Tudo aconteceria por causa daquele minuto. Tudo aconteceria
por causa do que o Garoto sentiu ao colocar as mãos naquele disco pela primeira
vez. E viu quando o Mais Novo colocou o disco embaixo do braço e percebeu que,
naquele momento, o menino sentia-se a maior pessoa do mundo.
Antes de ir embora, o Garoto olhou para o lado e se
despediu.
“Não vou me esquecer das suas dicas”, disse.
O Mais Velho sorriu. Tinha outros conselhos para dar, mas
sabia que era proibido. Afinal, se desse algum conselho que mudasse sua história,
seria uma pessoa diferente hoje. Talvez nem estivesse ali. E, naquele momento, tudo
o que ele queria era estar naquela loja apertada e cheia de prateleiras, olhando
a si mesmo com 14 anos.
Assim, apenas sorriu.
“Quem sabe um dia a gente não se cruza num show do Guns?”, o
mais Novo perguntou.
Novamente o dilema. Como explicar para o garoto o que
aconteceria com a banda pouco tempo depois? Os anos que demorariam até que a
banda finalmente...
Não. Não valia a pena. Assim, apenas tocou o bolso por cima
da calça e sentiu os ingressos no bolso. E sorriu mais uma vez.
“Olhe”, devolveu. “Eu acho que isso ainda vai demorar muito
tempo para acontecer. Mas eu tenho certeza que vai acontecer”.
“Como assim?”
“Algo me diz que o primeiro show do Guns que você irá será o
primeiro show do Guns que eu irei. E... Sabe? Tenho certeza que a gente vai se
encontrar lá.”
“Será?”
“Sim. Aliás, aposto que a gente ainda vai se encontrar em
muitos shows.”
O Mais Novo sorriu de volta, sem saber como responder.

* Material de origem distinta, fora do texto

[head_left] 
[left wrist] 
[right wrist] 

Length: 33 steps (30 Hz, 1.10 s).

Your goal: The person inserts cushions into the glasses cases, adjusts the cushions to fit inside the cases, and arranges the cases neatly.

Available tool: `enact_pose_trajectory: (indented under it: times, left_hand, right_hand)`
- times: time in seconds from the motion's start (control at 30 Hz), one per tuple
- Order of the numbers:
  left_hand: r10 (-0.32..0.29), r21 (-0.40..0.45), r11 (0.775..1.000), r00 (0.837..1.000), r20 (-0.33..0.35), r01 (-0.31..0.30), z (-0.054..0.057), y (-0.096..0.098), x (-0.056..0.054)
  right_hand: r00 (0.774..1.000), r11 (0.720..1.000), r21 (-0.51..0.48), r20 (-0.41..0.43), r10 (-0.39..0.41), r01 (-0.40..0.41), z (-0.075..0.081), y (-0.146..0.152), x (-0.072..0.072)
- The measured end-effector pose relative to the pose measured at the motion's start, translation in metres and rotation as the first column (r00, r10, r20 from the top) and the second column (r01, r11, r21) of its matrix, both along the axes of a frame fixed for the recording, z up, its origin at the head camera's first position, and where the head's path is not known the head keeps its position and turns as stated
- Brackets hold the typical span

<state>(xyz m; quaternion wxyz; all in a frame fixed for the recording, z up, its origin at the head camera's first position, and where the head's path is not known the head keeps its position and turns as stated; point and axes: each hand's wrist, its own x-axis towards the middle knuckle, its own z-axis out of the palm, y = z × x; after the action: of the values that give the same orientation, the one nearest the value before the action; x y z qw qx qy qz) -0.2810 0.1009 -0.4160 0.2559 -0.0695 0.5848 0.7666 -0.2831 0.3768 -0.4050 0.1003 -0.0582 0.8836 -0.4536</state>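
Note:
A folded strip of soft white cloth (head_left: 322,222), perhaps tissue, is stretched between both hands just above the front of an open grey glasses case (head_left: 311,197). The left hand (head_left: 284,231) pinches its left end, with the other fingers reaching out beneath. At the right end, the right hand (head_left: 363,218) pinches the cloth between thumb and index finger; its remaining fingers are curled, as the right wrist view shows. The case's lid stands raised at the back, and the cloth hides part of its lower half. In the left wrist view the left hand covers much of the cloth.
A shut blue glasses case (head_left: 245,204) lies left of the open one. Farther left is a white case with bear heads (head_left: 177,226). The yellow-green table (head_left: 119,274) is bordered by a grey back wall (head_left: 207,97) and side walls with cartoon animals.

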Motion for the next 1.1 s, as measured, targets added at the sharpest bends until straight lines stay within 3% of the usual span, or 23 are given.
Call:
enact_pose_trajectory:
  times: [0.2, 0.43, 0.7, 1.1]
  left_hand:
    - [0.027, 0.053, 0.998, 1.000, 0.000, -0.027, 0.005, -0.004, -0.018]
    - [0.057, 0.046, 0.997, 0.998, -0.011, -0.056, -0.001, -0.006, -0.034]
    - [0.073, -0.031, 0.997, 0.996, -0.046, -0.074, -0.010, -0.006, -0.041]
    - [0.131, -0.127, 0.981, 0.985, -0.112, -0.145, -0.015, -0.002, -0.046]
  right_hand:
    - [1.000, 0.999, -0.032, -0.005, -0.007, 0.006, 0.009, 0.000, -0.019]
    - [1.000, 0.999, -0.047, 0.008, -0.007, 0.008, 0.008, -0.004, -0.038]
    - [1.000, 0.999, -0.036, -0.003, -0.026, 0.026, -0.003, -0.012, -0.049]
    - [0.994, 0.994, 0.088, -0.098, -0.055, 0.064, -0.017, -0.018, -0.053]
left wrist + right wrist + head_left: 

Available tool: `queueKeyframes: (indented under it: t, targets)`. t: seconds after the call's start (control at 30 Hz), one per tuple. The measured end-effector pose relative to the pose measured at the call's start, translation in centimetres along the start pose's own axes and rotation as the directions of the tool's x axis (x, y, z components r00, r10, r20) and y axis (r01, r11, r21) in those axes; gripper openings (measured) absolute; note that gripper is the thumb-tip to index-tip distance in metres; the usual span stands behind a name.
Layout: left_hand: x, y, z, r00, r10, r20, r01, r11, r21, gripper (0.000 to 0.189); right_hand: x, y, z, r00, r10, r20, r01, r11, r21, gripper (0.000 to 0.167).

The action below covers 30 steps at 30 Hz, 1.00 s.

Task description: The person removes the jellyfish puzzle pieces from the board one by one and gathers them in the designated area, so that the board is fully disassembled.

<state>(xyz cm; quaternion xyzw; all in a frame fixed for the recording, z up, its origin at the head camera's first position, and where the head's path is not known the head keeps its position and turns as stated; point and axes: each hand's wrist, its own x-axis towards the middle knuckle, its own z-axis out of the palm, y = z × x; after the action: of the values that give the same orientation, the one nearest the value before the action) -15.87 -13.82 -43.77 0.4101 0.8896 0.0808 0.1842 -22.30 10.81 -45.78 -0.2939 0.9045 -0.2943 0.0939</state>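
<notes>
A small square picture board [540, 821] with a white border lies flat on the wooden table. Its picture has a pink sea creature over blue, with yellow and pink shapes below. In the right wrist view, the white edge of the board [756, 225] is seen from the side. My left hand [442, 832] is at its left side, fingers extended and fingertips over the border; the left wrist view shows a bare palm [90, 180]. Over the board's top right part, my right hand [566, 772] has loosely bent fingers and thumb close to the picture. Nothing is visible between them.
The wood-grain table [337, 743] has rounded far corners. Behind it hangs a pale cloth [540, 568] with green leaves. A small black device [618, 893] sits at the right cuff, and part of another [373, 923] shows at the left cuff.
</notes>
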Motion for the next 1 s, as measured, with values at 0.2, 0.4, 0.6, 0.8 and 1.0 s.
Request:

Acenou com a mão e deixou a loja, olhando a contracapa do LP, estudando a ordem
das músicas que o Mais Velho ainda sabia de cor e desapareceu pelos corredores.
“E você? Procurando algo específico?”, perguntou o vendedor.
“Não”, respondeu o Mais Velho, ainda olhando para fora da
loja. “Quer dizer, sim. Mas já encontrei. Obrigado”.
Virou as costas e foi embora de volta para seu tempo. Nunca
mais conseguiram conversar diretamente – mas se encontraram em muitos shows e
ouvindo discos que os transformavam na mesma pessoa.
A loja? A loja ainda está lá.
De vez em quando o Mais Novo entra ali para comprar discos.
De vez em quanto o Mais Velho entra ali para matar a saudade de quem ele foi
aos 14 anos de idade.
3 comentários:
Relato de quem reconhece que o Tempo ensina muito e muita coisa
Texto poderosíssimo, Rob!!!
Caralho... esse bateu forte. Posso dizer que o Appetite For Destruction foi meu primeiro disco e que, nesse momento, aos 31 anos, sou ao mesmo tempo o garoto e o velho. Obrigado por trazer memórias fodas à tona.
A loja seria a Championship Vinyl? Hehehe! Megadeth era minha banda favorita nos tempos de metaleiro da adolescência. O vocal do Mustaine não é mesmo pra qualquer um.
Quanto ao baixista, é indispensável para um baterista como eu. Se o baixista erra, o baterista erra. E vice-versa.